The problem:
Copy out each line of the material in which the word "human" can be found.

Provided records:
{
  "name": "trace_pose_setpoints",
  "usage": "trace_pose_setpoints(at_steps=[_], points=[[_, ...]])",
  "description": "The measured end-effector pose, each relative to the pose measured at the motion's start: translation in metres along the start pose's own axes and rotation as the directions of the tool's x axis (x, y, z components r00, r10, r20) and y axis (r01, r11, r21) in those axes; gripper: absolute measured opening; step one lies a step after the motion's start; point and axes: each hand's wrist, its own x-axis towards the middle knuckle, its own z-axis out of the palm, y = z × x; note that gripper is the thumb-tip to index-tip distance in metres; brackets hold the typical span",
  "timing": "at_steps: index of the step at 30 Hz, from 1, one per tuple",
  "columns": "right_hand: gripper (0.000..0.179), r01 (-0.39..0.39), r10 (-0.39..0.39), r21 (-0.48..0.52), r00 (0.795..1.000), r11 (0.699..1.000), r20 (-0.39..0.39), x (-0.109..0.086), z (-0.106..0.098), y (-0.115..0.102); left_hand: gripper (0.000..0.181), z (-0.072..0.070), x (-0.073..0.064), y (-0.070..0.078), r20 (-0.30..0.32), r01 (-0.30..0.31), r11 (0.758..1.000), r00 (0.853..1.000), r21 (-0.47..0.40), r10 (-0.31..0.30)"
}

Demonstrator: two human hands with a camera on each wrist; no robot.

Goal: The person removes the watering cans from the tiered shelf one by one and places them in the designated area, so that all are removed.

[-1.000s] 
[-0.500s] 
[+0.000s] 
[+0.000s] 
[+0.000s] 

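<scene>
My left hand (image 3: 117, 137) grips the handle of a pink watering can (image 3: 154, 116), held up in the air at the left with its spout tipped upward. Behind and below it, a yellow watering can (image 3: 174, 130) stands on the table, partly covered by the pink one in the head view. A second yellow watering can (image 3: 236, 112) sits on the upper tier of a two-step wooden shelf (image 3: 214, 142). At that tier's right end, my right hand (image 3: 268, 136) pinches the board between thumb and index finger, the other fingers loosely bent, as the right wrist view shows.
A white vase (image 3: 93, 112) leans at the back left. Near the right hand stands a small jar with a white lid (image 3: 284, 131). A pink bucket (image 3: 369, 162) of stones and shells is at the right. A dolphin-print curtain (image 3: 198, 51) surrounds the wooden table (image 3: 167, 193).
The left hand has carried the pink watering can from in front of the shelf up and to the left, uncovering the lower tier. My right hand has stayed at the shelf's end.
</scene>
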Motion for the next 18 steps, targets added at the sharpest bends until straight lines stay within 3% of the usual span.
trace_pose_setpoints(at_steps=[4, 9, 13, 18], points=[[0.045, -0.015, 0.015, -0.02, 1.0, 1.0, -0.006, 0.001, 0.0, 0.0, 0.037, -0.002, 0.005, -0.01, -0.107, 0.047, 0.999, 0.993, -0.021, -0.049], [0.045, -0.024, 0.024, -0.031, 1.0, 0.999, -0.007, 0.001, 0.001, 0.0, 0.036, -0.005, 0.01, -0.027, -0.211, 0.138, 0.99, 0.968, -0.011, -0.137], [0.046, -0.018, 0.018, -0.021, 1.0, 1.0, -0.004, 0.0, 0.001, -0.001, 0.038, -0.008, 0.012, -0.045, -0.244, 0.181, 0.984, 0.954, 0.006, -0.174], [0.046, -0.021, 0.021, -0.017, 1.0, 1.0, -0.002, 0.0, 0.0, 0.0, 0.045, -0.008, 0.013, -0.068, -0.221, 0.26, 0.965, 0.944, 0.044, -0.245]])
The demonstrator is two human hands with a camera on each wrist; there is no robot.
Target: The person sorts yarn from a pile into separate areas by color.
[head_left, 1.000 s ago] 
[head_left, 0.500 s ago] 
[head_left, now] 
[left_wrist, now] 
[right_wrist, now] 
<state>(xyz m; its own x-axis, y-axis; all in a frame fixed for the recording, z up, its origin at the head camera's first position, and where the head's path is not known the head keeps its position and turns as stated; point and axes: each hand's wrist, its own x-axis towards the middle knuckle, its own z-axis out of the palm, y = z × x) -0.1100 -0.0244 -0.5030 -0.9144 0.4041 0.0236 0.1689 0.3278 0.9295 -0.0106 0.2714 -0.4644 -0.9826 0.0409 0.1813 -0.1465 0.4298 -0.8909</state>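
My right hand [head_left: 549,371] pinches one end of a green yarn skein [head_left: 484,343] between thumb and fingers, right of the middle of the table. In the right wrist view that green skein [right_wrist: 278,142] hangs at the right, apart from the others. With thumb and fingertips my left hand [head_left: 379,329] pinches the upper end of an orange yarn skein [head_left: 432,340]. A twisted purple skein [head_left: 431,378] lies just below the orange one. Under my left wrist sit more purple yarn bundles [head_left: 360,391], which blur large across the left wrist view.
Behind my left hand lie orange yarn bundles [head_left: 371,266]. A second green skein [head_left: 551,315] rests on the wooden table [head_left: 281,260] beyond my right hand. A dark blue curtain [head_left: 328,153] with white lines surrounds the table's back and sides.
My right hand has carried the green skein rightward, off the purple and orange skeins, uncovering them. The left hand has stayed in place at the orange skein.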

Exercise result:
Demonstrator: two human hands with a camera on each wrist; no robot.
The demonstrator is two human hands with a camera on each wrist; there is no robot.

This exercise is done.